I'm anxiously awaiting the Coke and Pepsi products infused with bourbon in my vending machine!


----------



## Alpedhuez55 (Dec 16, 2005)

I think they came up with these Rasberry Flavor as a way to get rid of all the Pepsi Blue that did not sell.


----------



## fireman43 (Oct 15, 2006)

boonedoggle said:


> I'm anxiously awaiting the Coke and Pepsi products infused with bourbon in my vending machine!


:tpd:  Rum would be good as well!!


----------



## bigr8131963 (Dec 21, 2006)

I really like the strawberry one, I admit it's different but not to bad, Now if they would mix Jim Beam and anything in a can I'm there.


----------



## publicspeakingnerd (Nov 6, 2006)

I had the blackberry& French vanilla one...very good stuff, even after a few minutes of adjusting.

Anyone remember crystal pepsi?


----------



## dayplanner (Dec 11, 1997)

publicspeakingnerd said:


> I had the blackberry& French vanilla one...very good stuff, even after a few minutes of adjusting.
> 
> Anyone remember crystal pepsi?


Yep. It was clear


----------



## Alpedhuez55 (Dec 16, 2005)

publicspeakingnerd said:


> Anyone remember crystal pepsi?


Actually, I think most people who tried that are still trying to erase the memory of it from their memory. Your post mentioning it brought that taste of bile to the back of my mouth.

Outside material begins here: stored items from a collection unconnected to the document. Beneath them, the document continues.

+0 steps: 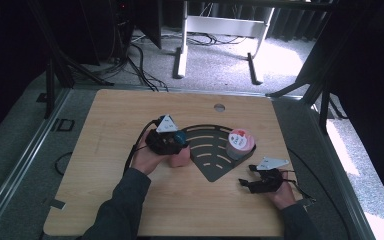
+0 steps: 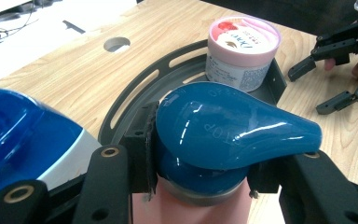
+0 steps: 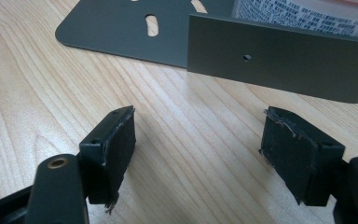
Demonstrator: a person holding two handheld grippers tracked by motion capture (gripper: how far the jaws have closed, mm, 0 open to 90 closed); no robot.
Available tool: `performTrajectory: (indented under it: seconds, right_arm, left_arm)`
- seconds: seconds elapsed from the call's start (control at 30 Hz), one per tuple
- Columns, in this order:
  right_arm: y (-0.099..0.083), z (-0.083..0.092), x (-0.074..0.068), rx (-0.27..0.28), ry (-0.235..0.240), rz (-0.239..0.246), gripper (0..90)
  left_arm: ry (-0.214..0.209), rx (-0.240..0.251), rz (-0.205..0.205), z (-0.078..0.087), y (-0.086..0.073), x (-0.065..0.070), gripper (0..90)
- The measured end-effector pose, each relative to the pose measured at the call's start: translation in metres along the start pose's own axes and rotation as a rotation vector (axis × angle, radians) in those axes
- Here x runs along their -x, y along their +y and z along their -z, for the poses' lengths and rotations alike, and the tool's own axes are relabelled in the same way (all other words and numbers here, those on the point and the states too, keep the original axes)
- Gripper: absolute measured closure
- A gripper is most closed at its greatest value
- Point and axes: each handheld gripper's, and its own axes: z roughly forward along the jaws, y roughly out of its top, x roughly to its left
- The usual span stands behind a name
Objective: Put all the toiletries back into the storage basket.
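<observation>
The left gripper (image 1: pixel 176 141) holds a pink bottle (image 1: pixel 179 157) with a blue cap (image 2: pixel 228 126). Its two black jaws pinch the bottle just under the cap, one on each side. The bottle stands upright near the middle of the wooden tabletop (image 1: pixel 105 130), touching the left edge of a dark fan-shaped tray (image 1: pixel 215 170). The cap has a long spout that points toward the right gripper.

A round jar with a pink lid (image 1: pixel 240 143) sits in the right corner of the tray, against its low wall (image 3: pixel 279 60).

The right gripper (image 1: pixel 246 176) rests near the right edge of the tabletop, just beside the tray. Its jaws are spread wide apart with only bare wood between them. They point at the tray's wall but do not touch it.
</observation>
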Motion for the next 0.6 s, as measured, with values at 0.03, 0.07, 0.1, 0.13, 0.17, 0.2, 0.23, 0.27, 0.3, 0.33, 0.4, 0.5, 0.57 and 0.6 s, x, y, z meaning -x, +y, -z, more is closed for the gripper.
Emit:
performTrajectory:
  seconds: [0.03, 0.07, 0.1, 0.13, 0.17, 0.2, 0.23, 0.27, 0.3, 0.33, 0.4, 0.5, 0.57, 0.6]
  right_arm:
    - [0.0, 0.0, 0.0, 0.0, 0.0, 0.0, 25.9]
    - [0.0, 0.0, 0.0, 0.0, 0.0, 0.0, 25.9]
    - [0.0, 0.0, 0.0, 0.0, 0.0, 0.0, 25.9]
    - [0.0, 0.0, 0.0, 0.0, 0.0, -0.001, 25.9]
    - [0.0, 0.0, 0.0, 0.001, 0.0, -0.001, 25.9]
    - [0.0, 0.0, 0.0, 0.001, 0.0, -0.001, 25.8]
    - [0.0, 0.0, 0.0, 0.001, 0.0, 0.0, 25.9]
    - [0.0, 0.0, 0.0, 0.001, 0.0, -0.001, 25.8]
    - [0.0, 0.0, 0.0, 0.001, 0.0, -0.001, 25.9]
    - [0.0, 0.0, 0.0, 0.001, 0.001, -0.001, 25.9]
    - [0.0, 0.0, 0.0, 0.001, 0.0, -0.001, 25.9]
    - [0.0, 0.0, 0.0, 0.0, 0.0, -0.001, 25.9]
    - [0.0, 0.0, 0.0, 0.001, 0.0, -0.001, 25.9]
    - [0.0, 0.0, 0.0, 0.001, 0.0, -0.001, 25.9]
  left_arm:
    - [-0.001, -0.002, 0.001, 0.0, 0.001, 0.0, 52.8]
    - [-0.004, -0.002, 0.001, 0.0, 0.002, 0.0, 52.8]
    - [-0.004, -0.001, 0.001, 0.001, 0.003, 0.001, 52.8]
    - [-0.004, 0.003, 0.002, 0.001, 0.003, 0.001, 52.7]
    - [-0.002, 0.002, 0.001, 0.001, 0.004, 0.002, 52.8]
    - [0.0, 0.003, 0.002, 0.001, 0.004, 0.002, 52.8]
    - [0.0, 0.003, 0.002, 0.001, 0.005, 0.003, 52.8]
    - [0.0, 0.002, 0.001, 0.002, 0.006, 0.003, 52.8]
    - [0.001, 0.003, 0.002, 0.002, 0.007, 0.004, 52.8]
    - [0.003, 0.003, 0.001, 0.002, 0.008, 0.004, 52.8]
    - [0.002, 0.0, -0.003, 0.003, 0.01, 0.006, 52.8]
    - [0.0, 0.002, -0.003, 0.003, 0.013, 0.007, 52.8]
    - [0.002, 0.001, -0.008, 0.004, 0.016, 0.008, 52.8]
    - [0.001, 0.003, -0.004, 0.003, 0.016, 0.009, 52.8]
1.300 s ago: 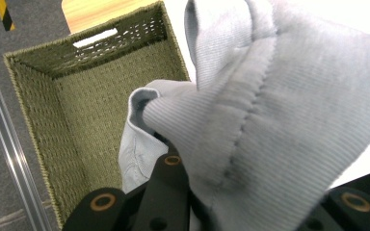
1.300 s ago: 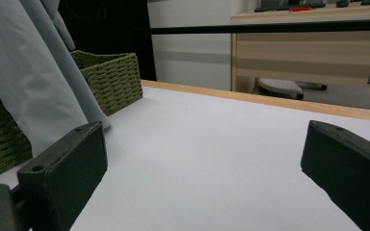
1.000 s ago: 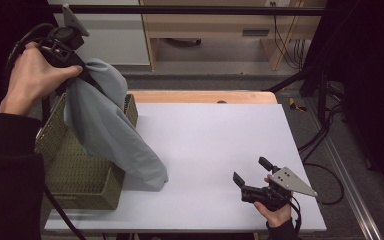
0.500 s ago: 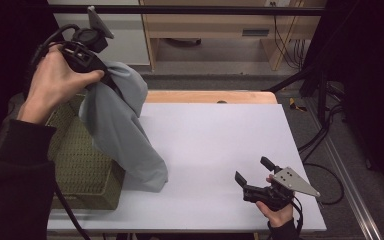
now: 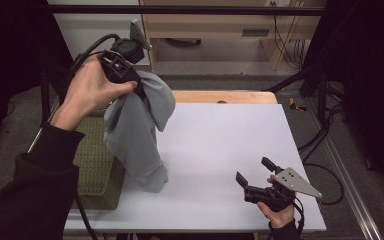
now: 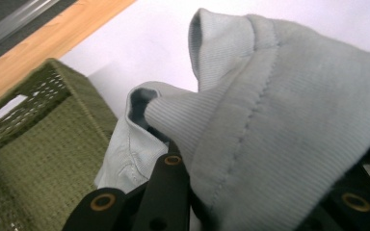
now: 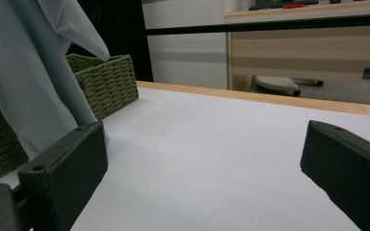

Thanks for giving me the Dry Heaves :hn


----------



## boonedoggle (Jun 23, 2006)

I just tried the Black Cherry (not Blackberries, as originally posted) & French Vanilla just now, and UHHHHHHGGGGG. Talk about nasty. I will never adjust to this taste because it taste like root beer...and I hate root beer. But if you do like root beer, give it a shot!


----------



## White97Jimmy (May 12, 2006)

Yuck....berries and cola? No thanx.

Crystal Pepsi was good....until they made the "citrus" version. Nasty.


----------



## glovepuppy (Aug 4, 2004)

I loved the Pepsi w/ lemon. Of course they stopped making that. Pepsi lime is just not as good.


----------



## cigar no baka (Sep 7, 2005)

I switched to diet drinks a looong time ago, and my all time favorite was Pepsi One, but it's getting so hard to find that I'm convinced they will stop making it. But both versions of Pepsi Jazz aren't bad - both the Strawberries and Cream and the Black Cherry and Vanilla.


----------